The listing below should be printed in full and exactly, apart from its images.

### STORED DATA

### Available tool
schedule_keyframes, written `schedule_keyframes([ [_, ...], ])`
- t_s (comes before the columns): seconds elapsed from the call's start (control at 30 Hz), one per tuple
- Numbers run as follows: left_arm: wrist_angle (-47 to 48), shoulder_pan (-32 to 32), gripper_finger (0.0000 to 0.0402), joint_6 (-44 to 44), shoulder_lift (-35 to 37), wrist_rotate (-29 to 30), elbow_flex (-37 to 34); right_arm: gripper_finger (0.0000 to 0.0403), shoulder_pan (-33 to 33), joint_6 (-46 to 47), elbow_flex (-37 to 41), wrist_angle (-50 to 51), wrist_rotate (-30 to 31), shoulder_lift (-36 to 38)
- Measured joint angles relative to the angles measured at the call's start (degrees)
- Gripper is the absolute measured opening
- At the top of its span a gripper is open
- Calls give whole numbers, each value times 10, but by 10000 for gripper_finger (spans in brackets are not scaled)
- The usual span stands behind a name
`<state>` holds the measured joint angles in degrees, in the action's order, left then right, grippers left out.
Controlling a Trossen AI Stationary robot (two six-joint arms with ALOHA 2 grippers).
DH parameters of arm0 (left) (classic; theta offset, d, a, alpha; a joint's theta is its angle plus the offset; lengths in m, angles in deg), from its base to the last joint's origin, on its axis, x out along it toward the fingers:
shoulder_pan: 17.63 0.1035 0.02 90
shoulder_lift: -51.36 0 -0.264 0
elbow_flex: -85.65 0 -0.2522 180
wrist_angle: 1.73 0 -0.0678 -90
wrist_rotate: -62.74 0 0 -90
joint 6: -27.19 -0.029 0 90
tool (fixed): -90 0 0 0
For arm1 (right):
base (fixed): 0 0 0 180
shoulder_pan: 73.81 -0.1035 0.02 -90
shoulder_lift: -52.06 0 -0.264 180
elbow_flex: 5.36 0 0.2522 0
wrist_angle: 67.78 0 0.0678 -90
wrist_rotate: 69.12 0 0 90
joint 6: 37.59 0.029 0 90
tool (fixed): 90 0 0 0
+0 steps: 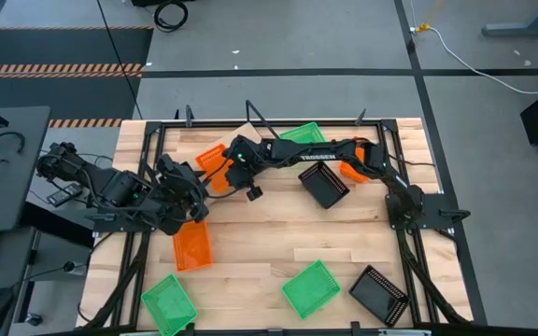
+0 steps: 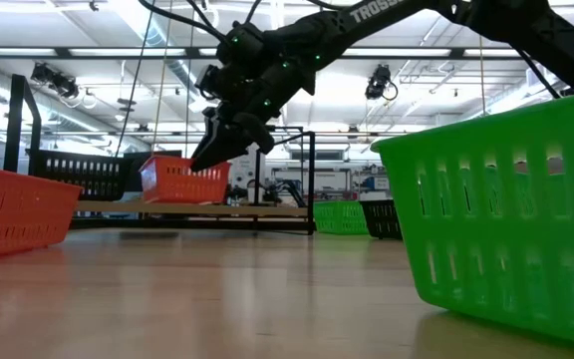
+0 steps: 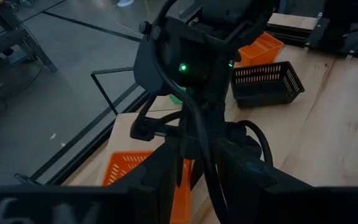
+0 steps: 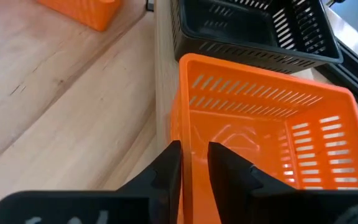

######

### SOLUTION TO THIS PROBLEM
### Available tool
schedule_keyframes, written `schedule_keyframes([ [_, ...], ])`
- t_s (comes before the columns): seconds elapsed from the call's start (control at 30 Hz), one per tuple
- Numbers run as follows: left_arm: wrist_angle (-47 to 48), shoulder_pan (-32 to 32), gripper_finger (0.0000 to 0.0402), joint_6 (-44 to 44), shoulder_lift (-35 to 37), wrist_rotate (-29 to 30), elbow_flex (-37 to 34); right_arm: gripper_finger (0.0000 to 0.0403), shoulder_pan (-33 to 33), joint_6 (-46 to 47), elbow_flex (-37 to 41), wrist_angle (-50 to 51), wrist_rotate (-30 to 31), shoulder_lift (-36 to 38)
- Measured joint angles relative to the angles measured at the call's start (degrees)
- Gripper is the absolute measured opening
- At the top of its span a gripper is open
- Calls give whole numbers, each value times 10, but by 10000 for gripper_finger (spans in brackets are not scaled)
- The usual span stands behind a name
`<state>` holds the measured joint angles in degrees, in the action's order, left then right, grippers left out.
Controlling a Trossen AI Stationary robot (two six-joint arms with ALOHA 2 grippers).
DH parameters of arm0 (left) (classic; theta offset, d, a, alpha; a joint's theta is its angle plus the offset; lengths in m, angles in deg), from its base to the last joint's origin, on its axis, x out along it toward the fingers:
shoulder_pan: 17.63 0.1035 0.02 90
shoulder_lift: -51.36 0 -0.264 0
elbow_flex: -85.65 0 -0.2522 180
wrist_angle: 1.73 0 -0.0678 -90
wrist_rotate: -62.74 0 0 -90
joint 6: -27.19 -0.029 0 90
tool (fixed): -90 0 0 0
For arm1 (right):
base (fixed): 0 0 0 180
shoulder_pan: 73.81 -0.1035 0.02 -90
shoulder_lift: -52.06 0 -0.264 180
elbow_flex: 5.36 0 0.2522 0
wrist_angle: 67.78 0 0.0678 -90
wrist_rotate: 69.12 0 0 90
joint 6: 37.59 0.029 0 90
tool (fixed): 90 0 0 0
+0 steps: 
+0 steps: 
+0 steps: 
+0 steps: 

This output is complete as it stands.